=== TASK INSTRUCTIONS ===
Find the lines below that include the word "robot" and state how many there are, adding nothing.

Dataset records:
──────────────────────────────

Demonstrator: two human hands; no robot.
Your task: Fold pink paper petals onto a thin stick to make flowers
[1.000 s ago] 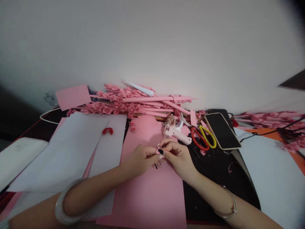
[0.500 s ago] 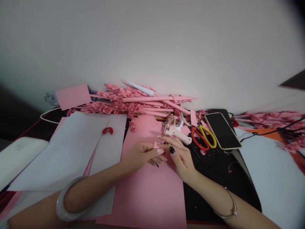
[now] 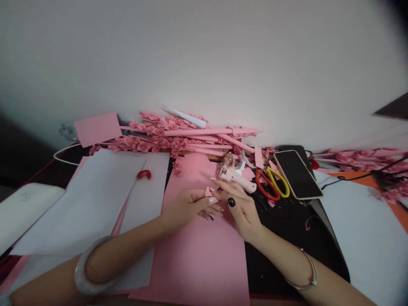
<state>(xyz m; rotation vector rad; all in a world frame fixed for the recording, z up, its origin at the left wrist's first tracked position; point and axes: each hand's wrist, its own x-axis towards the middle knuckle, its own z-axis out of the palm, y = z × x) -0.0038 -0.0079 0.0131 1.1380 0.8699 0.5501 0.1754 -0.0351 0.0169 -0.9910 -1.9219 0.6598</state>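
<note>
My left hand (image 3: pixel 188 208) pinches a small folded pink paper piece (image 3: pixel 208 192) between thumb and fingers over a large pink sheet (image 3: pixel 200 246). My right hand (image 3: pixel 240 206) rests beside it with fingers stretched toward the piece, its fingertips touching the paper from the right. A pale pink glue gun (image 3: pixel 236 177) lies just beyond the right hand's fingertips. Both wrists wear bangles.
Red and yellow scissors (image 3: pixel 270 183) and a dark phone (image 3: pixel 297 174) lie to the right. A pile of pink paper flowers and rolled pink sticks (image 3: pixel 178 136) lines the wall. White sheets (image 3: pixel 95 195) lie left, with a small red clip (image 3: pixel 144 174) on them.
My right hand has loosened from a pinch on the paper piece and stretched its fingers out. My left hand keeps hold of the piece and has barely shifted.
</note>
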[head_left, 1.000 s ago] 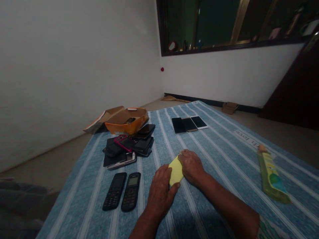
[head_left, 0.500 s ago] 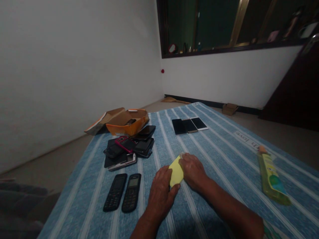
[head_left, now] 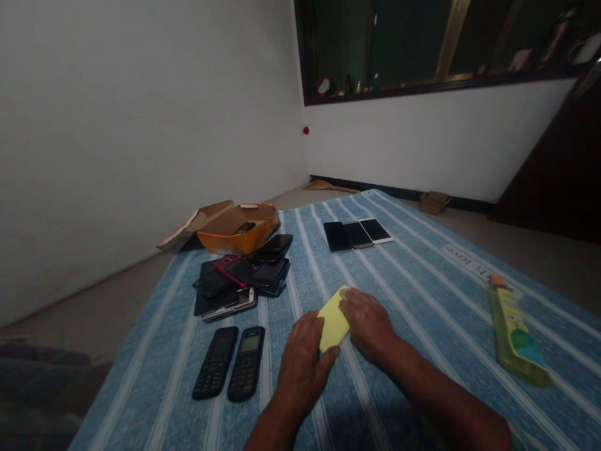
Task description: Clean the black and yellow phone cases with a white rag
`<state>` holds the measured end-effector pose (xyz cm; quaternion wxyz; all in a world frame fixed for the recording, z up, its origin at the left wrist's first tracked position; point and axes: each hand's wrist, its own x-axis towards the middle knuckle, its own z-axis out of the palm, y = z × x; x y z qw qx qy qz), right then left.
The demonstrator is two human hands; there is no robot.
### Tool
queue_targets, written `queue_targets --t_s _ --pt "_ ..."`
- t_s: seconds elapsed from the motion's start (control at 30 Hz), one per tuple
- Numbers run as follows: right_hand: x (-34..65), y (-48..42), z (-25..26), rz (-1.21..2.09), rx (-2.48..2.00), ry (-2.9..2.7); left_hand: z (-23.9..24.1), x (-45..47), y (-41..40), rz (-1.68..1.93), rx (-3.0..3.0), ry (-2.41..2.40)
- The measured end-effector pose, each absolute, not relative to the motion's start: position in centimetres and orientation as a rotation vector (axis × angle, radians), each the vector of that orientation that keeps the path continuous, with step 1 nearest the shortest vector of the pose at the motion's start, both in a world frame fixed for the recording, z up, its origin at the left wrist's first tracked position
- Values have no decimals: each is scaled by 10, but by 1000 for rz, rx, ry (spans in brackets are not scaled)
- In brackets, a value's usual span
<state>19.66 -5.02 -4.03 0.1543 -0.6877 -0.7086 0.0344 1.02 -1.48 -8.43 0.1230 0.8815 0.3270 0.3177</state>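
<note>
A small yellow cloth (head_left: 333, 321) lies on the blue striped sheet (head_left: 413, 288) between my two hands. My left hand (head_left: 303, 360) grips its near left edge with curled fingers. My right hand (head_left: 369, 322) presses down on its right side, fingers bent over it. Whatever lies under the cloth is hidden. Two black keypad phones (head_left: 231, 362) lie side by side to the left of my left hand.
A pile of mixed phones (head_left: 241, 279) sits beyond the keypad phones, next to an open orange cardboard box (head_left: 235, 228). Three smartphones (head_left: 357, 234) lie in a row further back. A green-yellow bottle (head_left: 514, 335) lies at the right. White walls and a dark window stand behind.
My right hand has slid slightly toward me along the yellow cloth, so more of the cloth's far end shows. My left hand stays in place.
</note>
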Motion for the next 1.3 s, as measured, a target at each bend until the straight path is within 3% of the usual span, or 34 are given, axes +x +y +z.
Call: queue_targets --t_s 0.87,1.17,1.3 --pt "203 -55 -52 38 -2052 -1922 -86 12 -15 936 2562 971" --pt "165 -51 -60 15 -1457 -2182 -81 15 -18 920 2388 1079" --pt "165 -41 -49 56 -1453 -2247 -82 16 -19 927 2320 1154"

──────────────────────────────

=== TASK ANSWER ===
2